June 26, 2015 - An SEC commissioner has called on the regulator to massively expand the scope of recently introduced rules designed to strengthen the US market's technology infrastructure and protect it from cyber attacks.
Regulation Systems Compliance and Integrity (Reg SCI) was approved in a unanimous vote last November, requiring exchanges, ATSs, plan processors, and certain clearing agencies to put in place comprehensive policies and procedures for their technological systems.
The rules are designed to guard against a growing cyber threat as well as more prosaic IT glitches, but are undermined by not covering huge parts of the market, including over-the-counter market-makers, stockbrokers, or transfer agents.
Commissioner Luis Aguilar says that it is already time to revisit Reg SCI as a "top priority" and expand its scope to cover these market participants.
In a wide-ranging speech on tackling cyber-crime at the Sinet Innovation Summit, Aguilar called cyber-security "one of the defining issues of our time," referencing hacks on the likes of JPMorgan Chase and Home Depot that have affected tens of millions of people over the last year.
The commissioner says that the SEC is constantly facing new types of threats, citing one scam by a gang called FIN 4 that involves spear-phishing campaigns against listed firms to gain access to email accounts and information that can be used to gain an edge in trading.
FIN 4 made the news this week when Reuters reported that the SEC has begun investigating the issue, asking at least eight listed firms for details on breaches. The regulator is refusing to confirm whether it is looking into FIN 4, but Aguilar told his audience that the group's "exploits serve as a reminder of the ingenuity of cybercriminals, and of the importance of continuously monitoring the cybersecurity landscape".

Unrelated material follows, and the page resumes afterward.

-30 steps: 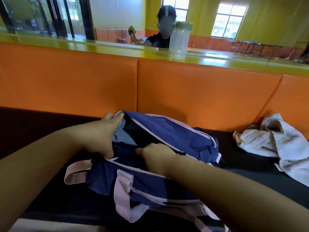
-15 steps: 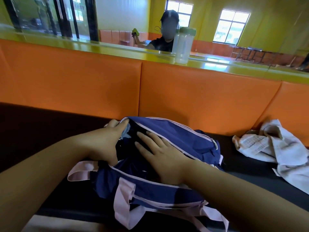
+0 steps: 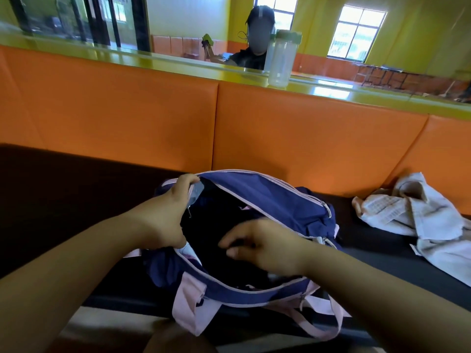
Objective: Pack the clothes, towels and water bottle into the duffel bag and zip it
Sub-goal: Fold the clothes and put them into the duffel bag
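A navy duffel bag [image 3: 265, 197] with pink trim and straps lies on the black bench seat, its top zip open. Dark clothing [image 3: 211, 225] fills the inside. My left hand [image 3: 168, 215] grips the bag's left end of the opening and holds it up. My right hand [image 3: 265, 244] hovers over the opening with loosely bent fingers, holding nothing. A white towel [image 3: 418, 215] lies crumpled on the seat to the right. A clear water bottle [image 3: 281, 59] with a green lid stands on the yellow ledge behind the backrest.
An orange padded backrest [image 3: 305, 138] runs behind the black seat [image 3: 63, 189]. Above it is a glossy yellow ledge [image 3: 153, 62]. A person [image 3: 254, 47] sits beyond the ledge. The seat's front edge runs just below the bag.
My right hand has lifted off the clothes in the bag and drawn back toward me. My left hand has pulled the opening wider, showing more of the dark interior.
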Available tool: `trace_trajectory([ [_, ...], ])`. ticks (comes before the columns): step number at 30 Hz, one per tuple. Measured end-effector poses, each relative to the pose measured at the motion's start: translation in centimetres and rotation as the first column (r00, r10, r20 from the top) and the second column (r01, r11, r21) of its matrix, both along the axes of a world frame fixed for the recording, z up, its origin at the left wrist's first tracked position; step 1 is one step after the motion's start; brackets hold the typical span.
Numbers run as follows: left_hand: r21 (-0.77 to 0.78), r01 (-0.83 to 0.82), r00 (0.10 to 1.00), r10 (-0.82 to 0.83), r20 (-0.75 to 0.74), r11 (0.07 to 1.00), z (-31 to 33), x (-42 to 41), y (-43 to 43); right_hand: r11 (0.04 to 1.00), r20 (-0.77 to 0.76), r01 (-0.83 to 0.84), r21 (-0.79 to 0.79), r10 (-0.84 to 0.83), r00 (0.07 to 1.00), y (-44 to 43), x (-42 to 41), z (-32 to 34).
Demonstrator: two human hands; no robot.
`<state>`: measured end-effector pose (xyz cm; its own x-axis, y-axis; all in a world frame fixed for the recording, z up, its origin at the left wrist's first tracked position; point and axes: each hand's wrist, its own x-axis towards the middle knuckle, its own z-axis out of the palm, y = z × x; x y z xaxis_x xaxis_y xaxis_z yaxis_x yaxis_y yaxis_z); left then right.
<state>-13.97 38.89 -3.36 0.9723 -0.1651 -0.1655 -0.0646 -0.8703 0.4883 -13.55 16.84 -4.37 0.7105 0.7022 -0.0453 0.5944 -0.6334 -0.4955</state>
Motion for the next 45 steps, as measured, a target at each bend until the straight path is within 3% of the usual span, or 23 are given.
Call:
trace_trajectory([
  [2, -0.018, -0.017, 1.000, 0.017, 0.024, 1.000, -0.2, 0.0, 0.2, 0.990, 0.195, 0.131, 0.046, -0.138, 0.971, 0.0, 1.0, 0.0],
  [4, -0.053, -0.025, 0.999, 0.027, 0.036, 0.998, -0.4, -0.1, 0.5, 0.982, 0.257, 0.149, -0.117, -0.115, 0.960, 0.3, 1.8, -0.5],
  [6, -0.084, -0.019, 0.999, 0.023, 0.036, 0.996, -0.5, -0.1, 0.7, 0.936, 0.166, 0.050, -0.347, 0.009, 0.986, 0.9, 2.0, -1.7],
  [8, -0.110, -0.005, 1.000, 0.008, 0.021, 0.994, -0.6, -0.3, 0.6, 0.881, 0.103, -0.012, -0.472, 0.068, 0.992, 1.9, 2.0, -2.6],
  [11, -0.107, 0.042, 0.999, -0.040, 0.020, 0.993, -0.6, -0.3, 0.2, 0.802, 0.052, -0.047, -0.595, 0.097, 0.994, 3.5, 2.0, -3.9],
  [15, -0.101, 0.083, 0.996, -0.081, 0.027, 0.991, -0.6, -0.3, -0.3, 0.762, 0.027, -0.048, -0.646, 0.086, 0.996, 5.0, 2.7, -5.0],
  [19, -0.156, 0.063, 0.998, -0.062, 0.013, 0.986, -0.5, -0.3, 0.3, 0.789, 0.065, -0.033, -0.613, 0.092, 0.994, 4.8, 3.2, -5.0],
  [22, -0.108, 0.086, 0.995, -0.081, 0.053, 0.990, -0.4, -0.8, 0.4, 0.853, 0.136, -0.026, -0.521, 0.113, 0.984, 4.0, 2.6, -4.4],
  [27, 0.074, 0.045, 0.958, -0.064, 0.280, 0.996, 0.9, -1.8, -0.5, 0.959, 0.163, -0.037, -0.281, 0.086, 0.983, 0.8, 0.3, -0.8],
  [32, 0.092, 0.076, 0.905, -0.107, 0.411, 0.993, 2.0, -2.4, -3.1, 0.983, 0.253, 0.064, -0.173, -0.019, 0.967, -5.3, -2.2, 2.4],
  [40, 0.125, 0.256, 0.880, -0.284, 0.381, 0.959, 1.4, -1.7, -13.9, 0.897, 0.256, 0.388, -0.209, -0.333, 0.907, -20.0, -5.4, 3.9],
  [45, 0.123, 0.383, 0.847, -0.401, 0.350, 0.916, 0.0, 0.0, -23.3, 0.739, 0.200, 0.604, -0.299, -0.570, 0.797, -30.1, -6.3, 2.9],
])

More generally, the commissioner says that the SEC needs to make sure that public companies provide better and more timely information on cyber attacks improve the guidance it gives on how to deal with such incidents.
"No single organization has the resources or the expertise to combat the advanced and persistent cyberattacks that are being launched today. A vibrant partnership between the public and private sectors is therefore essential to an effective defense," says Aguilar.